Work task ::
Where does the string "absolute" appear in the records? Copy every line that contains it.

(Beginning of Material for this exercise)

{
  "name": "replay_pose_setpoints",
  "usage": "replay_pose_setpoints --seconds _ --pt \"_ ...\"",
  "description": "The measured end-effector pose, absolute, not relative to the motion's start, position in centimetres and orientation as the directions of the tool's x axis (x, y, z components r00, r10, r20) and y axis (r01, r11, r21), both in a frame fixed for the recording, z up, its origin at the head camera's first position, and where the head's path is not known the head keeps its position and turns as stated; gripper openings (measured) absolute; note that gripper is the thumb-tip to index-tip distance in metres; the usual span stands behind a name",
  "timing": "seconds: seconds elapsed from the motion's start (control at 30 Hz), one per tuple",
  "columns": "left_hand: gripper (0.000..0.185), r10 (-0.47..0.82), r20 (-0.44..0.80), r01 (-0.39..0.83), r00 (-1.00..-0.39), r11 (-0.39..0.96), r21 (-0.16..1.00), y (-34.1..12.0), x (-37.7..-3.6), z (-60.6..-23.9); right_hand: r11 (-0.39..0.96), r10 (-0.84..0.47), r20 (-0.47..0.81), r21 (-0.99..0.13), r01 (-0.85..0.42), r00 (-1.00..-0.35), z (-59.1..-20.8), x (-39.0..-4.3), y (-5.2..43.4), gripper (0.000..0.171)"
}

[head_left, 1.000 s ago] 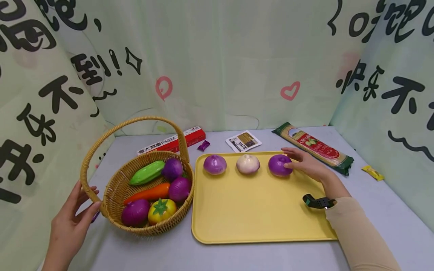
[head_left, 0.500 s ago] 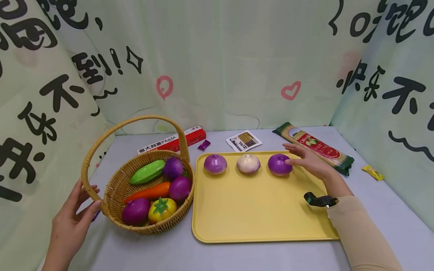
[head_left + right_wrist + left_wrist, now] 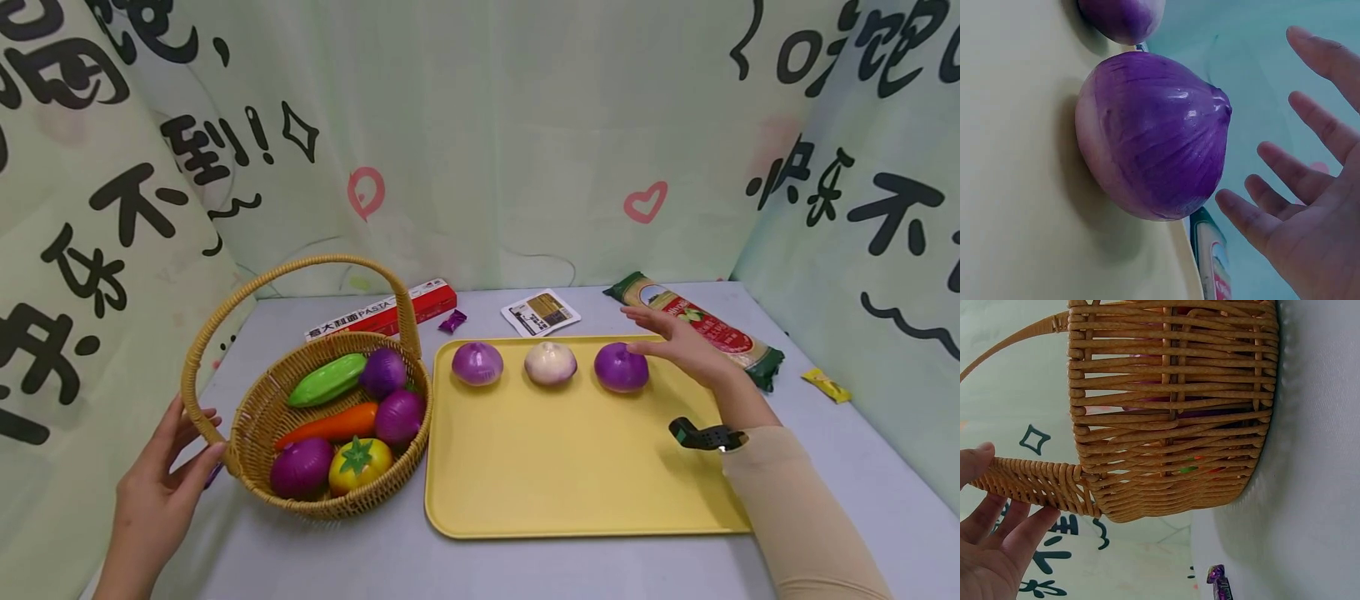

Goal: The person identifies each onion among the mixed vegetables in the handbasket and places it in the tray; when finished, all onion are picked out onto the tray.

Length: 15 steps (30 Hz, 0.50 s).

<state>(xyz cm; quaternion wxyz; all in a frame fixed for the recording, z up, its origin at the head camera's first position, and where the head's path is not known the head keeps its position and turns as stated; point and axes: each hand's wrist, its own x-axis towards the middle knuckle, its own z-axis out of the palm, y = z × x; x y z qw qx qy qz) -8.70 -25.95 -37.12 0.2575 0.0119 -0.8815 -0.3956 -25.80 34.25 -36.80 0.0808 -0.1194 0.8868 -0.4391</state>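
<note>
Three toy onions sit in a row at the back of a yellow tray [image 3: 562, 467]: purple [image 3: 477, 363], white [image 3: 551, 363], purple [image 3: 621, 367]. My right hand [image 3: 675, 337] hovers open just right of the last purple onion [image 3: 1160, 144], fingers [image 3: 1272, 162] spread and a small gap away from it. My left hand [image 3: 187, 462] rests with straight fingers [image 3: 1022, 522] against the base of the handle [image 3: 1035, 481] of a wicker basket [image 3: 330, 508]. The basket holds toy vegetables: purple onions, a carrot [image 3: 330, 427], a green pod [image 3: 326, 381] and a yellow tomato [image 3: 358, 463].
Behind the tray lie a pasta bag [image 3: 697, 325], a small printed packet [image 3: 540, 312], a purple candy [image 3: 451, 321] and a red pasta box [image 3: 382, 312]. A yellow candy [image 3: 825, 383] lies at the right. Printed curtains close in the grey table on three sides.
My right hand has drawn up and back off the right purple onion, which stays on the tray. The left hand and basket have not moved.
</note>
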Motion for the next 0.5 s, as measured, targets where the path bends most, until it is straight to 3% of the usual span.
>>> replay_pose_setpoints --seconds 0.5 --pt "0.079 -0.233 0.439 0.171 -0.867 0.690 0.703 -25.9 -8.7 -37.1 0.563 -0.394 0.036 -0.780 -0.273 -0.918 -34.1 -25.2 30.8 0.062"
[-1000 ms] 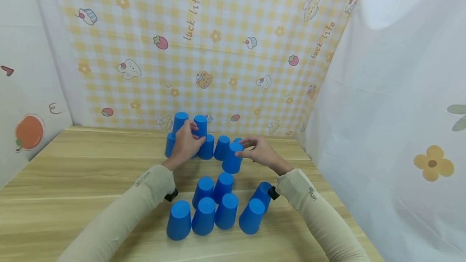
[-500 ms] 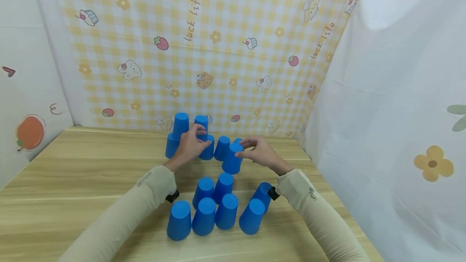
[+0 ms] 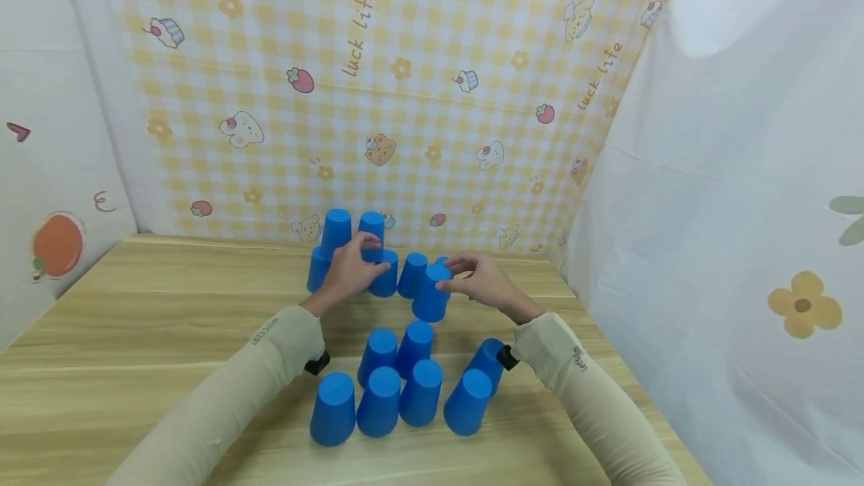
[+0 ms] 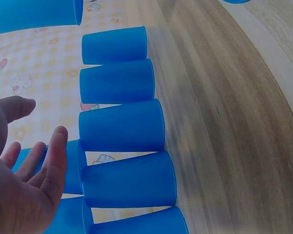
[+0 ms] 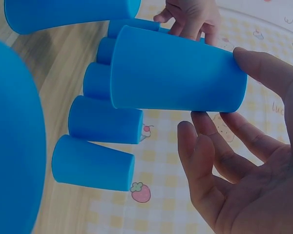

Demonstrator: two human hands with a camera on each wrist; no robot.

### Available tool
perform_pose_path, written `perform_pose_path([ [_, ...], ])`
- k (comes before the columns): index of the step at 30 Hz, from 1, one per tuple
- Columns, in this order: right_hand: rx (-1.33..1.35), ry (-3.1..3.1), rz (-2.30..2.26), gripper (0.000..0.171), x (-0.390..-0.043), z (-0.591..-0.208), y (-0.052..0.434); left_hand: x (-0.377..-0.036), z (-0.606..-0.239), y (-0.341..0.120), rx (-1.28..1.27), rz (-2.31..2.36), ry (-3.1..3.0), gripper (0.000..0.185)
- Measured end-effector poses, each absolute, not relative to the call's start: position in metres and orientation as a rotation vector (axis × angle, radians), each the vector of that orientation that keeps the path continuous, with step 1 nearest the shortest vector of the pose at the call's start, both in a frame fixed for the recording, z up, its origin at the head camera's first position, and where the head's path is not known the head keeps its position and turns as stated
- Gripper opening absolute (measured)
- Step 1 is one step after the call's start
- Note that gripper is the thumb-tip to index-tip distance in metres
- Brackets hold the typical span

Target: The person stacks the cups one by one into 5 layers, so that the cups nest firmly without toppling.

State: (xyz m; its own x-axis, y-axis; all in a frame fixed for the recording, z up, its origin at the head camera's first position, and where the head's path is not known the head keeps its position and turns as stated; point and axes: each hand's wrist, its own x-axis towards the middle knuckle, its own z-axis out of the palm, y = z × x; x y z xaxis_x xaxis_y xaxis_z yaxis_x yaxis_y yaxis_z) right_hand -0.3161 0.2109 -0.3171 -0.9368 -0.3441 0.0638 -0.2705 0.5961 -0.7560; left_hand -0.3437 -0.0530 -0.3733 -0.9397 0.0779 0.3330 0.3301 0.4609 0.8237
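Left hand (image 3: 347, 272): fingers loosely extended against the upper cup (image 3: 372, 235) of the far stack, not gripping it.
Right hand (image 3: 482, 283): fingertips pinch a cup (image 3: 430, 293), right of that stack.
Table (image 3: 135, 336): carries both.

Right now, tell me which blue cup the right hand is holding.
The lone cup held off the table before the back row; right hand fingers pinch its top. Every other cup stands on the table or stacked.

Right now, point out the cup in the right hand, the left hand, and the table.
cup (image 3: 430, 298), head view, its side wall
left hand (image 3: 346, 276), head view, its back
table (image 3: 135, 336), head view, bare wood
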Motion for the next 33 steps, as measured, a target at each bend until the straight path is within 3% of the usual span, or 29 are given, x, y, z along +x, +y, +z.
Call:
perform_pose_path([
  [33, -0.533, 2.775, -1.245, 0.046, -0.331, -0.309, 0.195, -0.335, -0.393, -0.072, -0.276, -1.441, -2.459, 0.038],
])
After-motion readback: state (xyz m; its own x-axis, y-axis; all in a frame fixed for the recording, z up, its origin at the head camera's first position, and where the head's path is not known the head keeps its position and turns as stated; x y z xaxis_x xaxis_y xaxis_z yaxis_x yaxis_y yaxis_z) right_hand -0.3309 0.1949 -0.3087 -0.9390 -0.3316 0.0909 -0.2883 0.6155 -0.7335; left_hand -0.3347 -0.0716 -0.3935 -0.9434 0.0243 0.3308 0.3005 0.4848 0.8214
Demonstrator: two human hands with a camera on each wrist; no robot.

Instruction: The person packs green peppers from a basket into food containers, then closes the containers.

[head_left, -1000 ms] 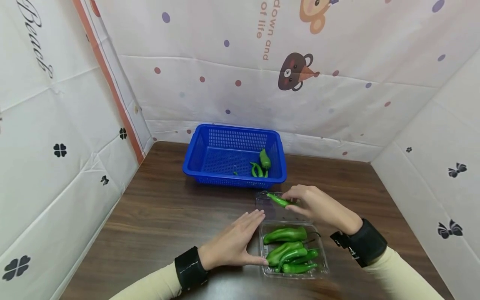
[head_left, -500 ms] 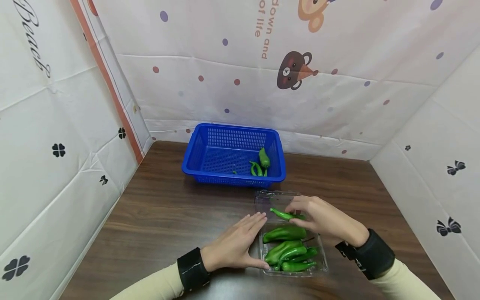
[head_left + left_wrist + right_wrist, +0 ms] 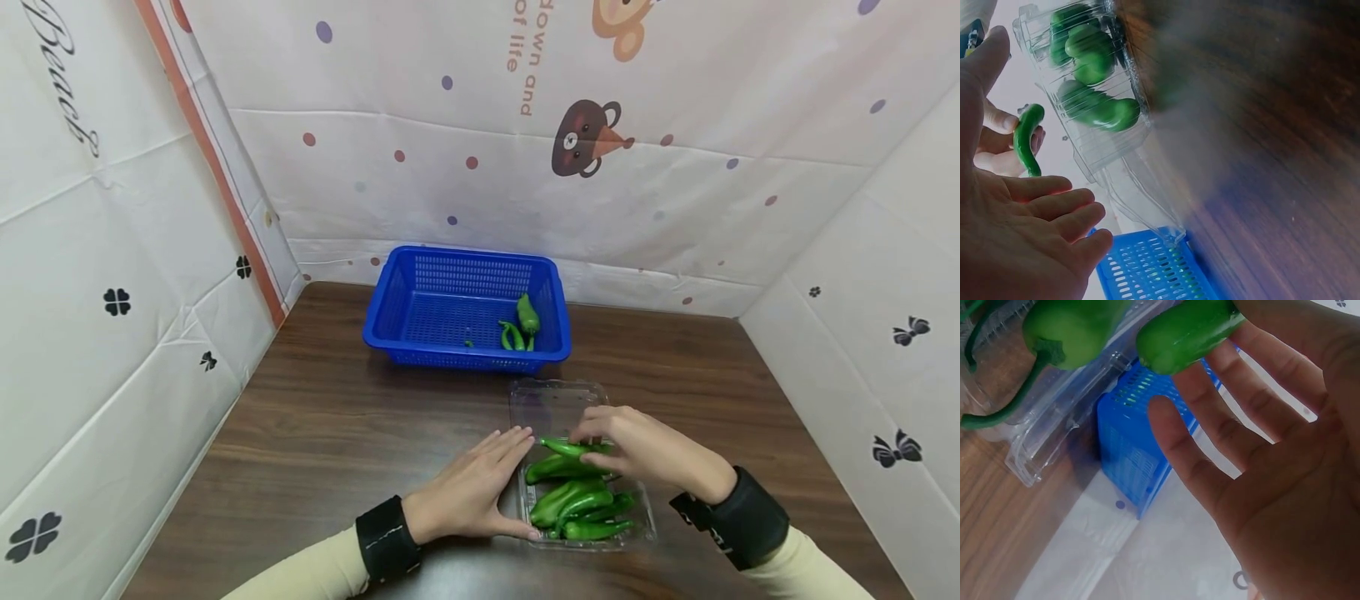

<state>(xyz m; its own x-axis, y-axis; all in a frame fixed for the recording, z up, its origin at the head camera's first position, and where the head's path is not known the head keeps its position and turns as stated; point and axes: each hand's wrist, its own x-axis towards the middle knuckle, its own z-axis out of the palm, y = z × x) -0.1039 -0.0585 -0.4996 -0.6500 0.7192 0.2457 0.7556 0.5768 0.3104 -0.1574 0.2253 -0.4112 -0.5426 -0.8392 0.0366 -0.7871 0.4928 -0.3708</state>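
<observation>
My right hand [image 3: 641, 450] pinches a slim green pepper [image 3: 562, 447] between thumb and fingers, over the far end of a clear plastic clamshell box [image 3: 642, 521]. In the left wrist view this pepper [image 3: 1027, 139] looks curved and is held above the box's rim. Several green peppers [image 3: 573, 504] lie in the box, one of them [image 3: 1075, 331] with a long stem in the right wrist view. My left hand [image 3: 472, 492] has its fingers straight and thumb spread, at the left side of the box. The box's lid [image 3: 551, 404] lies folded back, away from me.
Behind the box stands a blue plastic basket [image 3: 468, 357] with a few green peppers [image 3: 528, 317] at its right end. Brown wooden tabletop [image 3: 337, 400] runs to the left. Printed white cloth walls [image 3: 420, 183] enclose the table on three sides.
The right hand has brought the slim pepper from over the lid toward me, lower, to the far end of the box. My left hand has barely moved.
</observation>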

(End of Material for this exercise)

Completed exercise ::
  "description": "The measured end-effector pose, absolute, not relative to the motion's start, position in centimetres and orientation as the directions of the tool's x axis (x, y, z components r00, r10, r20) and y axis (r01, r11, r21), both in a frame fixed for the recording, z up, its origin at the head camera's first position, and where the head's path is not known the head keeps its position and turns as stated; gripper openings (measured) absolute; note that gripper is the thumb-tip to index-tip distance in metres; the usual span stands behind a name",
- Measured end-effector poses, each absolute, not relative to the call's start: position in metres and orientation as a rotation vector (axis × angle, radians), each the vector of that orientation that keeps the path continuous, with step 1 nearest the shortest vector of the pose at the call's start, both in a frame fixed for the recording, z up, its origin at the head camera's first position, and where the head's path is not known the head keeps its position and turns as stated
- Gripper opening absolute (measured)

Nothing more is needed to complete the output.